そして、臨機応変という名の無茶も、時には選ばざるを得ないってこと、
重々承知しているはずなのに。

 “アタシくらいが窘めないと。”

かつての大戦のころ、
勘兵衛様は待つ人も場所も決して作らなんだ。
遊里に贔屓を作らないではなかった若かりし頃にも、
きっと帰るとの約束は誰ともせなんだそうで。
薄情というより、淡白なんだろななんて、
同じ隊の皆も言っていたけれど。
待たせるのが辛いからだと気づいたのは随分と経ってから。
帰って来れなくなった人を、それでもいつまでも待つ人らを知っている。

 “アタシとだって下手すりゃあ…。”

此処にいると知っていながら、
逢う気はないとなさっておいでだった人。
そうさ、勝手に待ってるだけ。
押しかけ女房ならぬ、押しかけ副官だったんだ、
このくらいは朝飯前さと。
煙たがられてもやめないと、口許をむむうと引き締めておれば、

 「…おかえりはシチが初めてくれた。
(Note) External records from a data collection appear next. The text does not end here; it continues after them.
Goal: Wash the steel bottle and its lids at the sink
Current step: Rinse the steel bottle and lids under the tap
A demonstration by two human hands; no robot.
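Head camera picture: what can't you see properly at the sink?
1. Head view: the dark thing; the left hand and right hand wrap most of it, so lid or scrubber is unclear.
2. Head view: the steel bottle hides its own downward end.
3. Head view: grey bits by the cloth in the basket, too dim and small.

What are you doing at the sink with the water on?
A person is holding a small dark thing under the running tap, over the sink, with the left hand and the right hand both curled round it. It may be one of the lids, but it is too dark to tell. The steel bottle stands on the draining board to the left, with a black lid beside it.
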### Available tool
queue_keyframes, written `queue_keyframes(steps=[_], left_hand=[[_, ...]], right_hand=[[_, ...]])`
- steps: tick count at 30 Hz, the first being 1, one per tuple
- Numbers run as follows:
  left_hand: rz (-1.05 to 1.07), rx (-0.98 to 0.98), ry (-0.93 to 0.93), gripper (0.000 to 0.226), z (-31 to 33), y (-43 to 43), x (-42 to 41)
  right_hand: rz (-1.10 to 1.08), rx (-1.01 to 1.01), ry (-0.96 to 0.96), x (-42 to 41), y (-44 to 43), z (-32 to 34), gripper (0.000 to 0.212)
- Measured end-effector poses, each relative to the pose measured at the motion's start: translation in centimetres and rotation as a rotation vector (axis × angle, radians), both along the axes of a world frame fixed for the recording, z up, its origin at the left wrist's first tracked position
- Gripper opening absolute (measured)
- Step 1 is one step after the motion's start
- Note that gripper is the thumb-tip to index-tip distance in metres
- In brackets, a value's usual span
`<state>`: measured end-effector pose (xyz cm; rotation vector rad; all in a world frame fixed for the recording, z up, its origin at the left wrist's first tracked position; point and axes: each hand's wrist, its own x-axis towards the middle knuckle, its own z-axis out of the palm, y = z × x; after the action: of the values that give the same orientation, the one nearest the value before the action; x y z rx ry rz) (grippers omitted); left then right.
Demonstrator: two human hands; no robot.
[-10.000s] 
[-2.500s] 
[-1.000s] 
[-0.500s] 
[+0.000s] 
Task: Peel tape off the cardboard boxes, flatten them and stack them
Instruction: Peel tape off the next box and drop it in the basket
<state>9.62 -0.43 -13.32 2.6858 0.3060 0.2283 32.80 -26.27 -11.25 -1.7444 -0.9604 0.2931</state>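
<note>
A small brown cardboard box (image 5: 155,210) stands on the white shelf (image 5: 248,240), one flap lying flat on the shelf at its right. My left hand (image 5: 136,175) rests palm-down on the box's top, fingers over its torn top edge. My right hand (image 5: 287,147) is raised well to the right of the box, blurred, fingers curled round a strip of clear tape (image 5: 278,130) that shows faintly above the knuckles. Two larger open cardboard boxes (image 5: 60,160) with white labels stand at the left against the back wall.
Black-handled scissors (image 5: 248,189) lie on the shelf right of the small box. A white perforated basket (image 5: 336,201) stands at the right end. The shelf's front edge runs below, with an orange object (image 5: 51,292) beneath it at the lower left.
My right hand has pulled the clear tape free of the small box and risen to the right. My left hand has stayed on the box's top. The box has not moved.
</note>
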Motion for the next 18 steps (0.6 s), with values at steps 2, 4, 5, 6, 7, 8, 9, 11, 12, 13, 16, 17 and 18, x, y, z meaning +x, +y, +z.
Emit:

」
 「……………はい?」

ぼんやりしていたワケじゃあないが、
唐突がすぎて飲み込めず。
小さなお声での呟きを、
ついつい七郎次が聞き返したところ、

 「…お帰りへ、ただいまを言うのが初めてで。////////」

シマダがな、童のようなことを言うと笑うのだ。
それでも、

 「嬉しいのだ、しょうがない。」
 「あ………。///////」

待つ人がいる、帰る場所があるのが嬉しいと、
ああ、なんてかあいらしいことを言ってくださるか。
その手へ捧げもってた白い手を…指先を、
ついついきゅっと甘く握り込めば。

 「……しち。//////」
 「あ、すいませんっ。」

  痛かったですか?
  ん〜ん(大丈夫)。//////

一足早い春の日が、ほこほこと暖める離れに舞い降りた、
光の精霊もかくあらん。
似たような華やぎまといし、綺麗どころ二人の戯れようへ、

 “何を含羞み合っておるのやら。”

出先から戻って来ていたらしき壮年殿、
どの間合いで入ればいいやらと、
ほのかに困ったように苦笑してなさった、春先の午後一景。





  〜Fine〜  11.03.03.


  *暖かいと殊更に書いてる間にもどんどんと寒さが増し、
   とうとう雪まで降ったあまのじゃくぶりでしたよ。
   いつだってこれですもの、
   いっそ逆張りで天気予報出来るかも知れませんね。

   取り留めのないお話になったのも
   恐らくは寒さのせいですが、
   こちらのシリーズでは、
   久蔵さん、あまり寒がりじゃない設定だったはずが、
   勘兵衛様のためだとかこつけて、
   暖ったかいこと好きな言動が増えているような…。
   早く桜咲く季節になればいいのにね。